# WHAT NEEDS TO BE DONE:
Below are entries; count each line that holds the word "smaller" and report the number without any other words.

[DATA Boundary: Start]

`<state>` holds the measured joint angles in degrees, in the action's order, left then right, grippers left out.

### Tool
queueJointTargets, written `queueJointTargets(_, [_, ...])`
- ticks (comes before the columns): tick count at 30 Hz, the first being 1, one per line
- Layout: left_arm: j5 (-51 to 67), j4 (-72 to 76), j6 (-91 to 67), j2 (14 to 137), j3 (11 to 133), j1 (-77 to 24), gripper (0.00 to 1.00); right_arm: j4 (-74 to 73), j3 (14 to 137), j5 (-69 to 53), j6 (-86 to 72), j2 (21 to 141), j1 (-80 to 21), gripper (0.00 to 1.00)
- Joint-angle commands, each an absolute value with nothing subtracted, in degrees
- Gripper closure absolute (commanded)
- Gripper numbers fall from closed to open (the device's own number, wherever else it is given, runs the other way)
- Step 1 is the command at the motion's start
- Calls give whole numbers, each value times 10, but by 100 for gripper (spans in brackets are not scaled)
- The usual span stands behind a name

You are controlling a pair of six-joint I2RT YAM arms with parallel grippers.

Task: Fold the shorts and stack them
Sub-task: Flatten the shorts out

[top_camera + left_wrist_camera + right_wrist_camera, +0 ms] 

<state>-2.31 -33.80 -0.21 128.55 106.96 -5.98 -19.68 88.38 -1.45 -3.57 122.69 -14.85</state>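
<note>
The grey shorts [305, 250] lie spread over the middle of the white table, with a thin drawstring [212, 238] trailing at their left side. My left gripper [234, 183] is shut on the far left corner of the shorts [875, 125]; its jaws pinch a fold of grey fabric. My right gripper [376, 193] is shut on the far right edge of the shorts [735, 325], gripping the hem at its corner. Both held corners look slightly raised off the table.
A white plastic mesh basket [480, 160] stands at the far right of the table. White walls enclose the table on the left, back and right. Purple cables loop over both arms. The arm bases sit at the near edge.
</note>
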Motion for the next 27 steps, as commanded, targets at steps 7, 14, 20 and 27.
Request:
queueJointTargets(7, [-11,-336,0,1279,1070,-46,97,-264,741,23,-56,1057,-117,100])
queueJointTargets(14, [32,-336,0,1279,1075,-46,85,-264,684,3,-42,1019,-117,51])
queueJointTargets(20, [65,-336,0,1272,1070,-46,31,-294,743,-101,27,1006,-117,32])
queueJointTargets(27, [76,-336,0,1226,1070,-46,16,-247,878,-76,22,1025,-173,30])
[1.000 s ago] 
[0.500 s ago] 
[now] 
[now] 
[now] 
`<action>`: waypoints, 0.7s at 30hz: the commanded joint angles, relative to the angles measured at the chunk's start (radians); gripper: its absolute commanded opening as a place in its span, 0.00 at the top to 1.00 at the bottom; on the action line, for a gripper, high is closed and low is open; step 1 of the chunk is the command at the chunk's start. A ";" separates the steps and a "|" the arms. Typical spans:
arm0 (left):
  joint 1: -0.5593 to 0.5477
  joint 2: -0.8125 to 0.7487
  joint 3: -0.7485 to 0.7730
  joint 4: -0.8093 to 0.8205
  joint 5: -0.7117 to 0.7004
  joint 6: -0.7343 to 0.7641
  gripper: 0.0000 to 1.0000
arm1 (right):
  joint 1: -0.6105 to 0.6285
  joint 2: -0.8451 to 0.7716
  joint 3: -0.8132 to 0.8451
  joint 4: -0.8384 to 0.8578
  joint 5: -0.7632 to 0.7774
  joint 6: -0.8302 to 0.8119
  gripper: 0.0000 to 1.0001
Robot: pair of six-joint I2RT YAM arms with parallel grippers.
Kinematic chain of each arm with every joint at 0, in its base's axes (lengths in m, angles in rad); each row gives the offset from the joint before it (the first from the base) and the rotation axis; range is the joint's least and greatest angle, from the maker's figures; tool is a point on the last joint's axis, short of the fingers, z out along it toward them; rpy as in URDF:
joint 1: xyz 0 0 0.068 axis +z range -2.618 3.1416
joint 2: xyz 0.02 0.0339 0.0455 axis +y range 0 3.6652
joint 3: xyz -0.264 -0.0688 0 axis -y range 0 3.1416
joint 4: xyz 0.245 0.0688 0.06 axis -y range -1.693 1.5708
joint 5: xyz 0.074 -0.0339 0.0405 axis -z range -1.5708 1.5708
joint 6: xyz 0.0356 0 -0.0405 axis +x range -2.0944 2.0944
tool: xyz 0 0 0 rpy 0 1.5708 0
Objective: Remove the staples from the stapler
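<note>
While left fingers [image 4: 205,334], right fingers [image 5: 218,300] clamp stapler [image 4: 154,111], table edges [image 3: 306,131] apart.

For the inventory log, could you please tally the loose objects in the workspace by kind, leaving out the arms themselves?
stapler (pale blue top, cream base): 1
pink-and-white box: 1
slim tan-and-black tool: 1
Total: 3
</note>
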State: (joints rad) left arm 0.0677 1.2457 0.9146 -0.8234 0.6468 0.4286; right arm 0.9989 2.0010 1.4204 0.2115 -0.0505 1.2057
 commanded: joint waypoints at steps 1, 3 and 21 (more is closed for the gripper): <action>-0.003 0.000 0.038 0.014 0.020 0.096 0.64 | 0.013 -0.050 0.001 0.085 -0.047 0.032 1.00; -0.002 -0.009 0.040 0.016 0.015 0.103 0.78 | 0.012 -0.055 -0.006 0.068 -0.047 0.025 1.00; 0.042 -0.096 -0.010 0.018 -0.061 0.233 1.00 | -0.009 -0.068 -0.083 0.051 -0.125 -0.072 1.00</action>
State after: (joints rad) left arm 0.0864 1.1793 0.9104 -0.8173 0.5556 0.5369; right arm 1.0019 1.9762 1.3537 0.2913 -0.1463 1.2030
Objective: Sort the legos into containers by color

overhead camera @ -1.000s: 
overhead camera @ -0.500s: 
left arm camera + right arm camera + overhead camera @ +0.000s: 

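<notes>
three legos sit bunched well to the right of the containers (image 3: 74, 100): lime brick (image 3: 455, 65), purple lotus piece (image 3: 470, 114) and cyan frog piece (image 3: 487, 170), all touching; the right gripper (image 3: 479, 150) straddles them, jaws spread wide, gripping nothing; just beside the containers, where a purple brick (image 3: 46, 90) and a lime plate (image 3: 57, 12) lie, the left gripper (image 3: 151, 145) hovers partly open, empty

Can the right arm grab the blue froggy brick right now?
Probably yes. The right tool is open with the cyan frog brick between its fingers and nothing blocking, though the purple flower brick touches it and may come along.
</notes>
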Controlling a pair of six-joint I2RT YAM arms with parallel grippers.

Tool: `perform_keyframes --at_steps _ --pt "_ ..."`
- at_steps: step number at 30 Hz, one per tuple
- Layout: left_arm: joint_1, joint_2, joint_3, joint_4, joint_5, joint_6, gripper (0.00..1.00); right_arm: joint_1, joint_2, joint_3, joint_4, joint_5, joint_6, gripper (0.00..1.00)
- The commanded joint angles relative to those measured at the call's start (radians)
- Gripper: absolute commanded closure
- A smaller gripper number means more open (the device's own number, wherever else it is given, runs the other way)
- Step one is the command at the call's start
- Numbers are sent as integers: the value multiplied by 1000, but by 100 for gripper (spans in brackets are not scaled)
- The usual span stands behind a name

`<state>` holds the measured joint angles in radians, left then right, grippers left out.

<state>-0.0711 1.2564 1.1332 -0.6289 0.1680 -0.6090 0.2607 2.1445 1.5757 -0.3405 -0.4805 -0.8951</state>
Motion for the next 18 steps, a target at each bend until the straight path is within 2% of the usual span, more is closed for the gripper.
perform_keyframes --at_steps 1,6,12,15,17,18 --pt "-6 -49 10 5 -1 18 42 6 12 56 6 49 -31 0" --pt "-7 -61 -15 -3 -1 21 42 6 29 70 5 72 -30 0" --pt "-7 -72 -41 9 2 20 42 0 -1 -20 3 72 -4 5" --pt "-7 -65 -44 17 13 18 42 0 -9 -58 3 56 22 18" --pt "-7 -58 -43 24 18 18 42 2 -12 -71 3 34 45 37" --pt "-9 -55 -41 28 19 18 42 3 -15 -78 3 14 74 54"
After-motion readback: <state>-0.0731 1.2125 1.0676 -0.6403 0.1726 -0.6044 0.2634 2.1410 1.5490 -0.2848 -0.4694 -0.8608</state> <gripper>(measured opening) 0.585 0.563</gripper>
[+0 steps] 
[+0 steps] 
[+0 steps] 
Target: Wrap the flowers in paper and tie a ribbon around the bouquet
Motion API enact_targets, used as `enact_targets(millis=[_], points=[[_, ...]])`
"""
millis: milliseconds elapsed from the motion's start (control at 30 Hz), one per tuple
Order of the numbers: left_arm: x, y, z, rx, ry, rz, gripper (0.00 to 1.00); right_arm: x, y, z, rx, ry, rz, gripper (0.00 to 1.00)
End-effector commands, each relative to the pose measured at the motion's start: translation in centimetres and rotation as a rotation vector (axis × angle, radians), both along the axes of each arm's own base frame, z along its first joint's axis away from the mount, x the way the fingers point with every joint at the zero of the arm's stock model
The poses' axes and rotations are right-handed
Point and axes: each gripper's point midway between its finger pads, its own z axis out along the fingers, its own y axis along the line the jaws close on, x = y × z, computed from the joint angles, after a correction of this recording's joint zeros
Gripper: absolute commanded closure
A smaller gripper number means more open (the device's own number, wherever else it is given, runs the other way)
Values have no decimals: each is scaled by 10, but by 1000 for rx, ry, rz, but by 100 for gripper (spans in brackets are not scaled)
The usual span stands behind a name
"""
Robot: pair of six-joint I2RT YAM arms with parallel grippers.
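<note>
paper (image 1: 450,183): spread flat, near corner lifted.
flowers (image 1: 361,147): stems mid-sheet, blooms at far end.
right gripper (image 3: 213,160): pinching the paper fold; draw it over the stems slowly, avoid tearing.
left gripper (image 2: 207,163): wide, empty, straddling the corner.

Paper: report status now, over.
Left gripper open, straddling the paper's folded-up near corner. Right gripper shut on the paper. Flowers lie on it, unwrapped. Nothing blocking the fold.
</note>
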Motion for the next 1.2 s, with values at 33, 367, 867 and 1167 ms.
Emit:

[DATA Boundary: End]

# SOLUTION BELOW:
2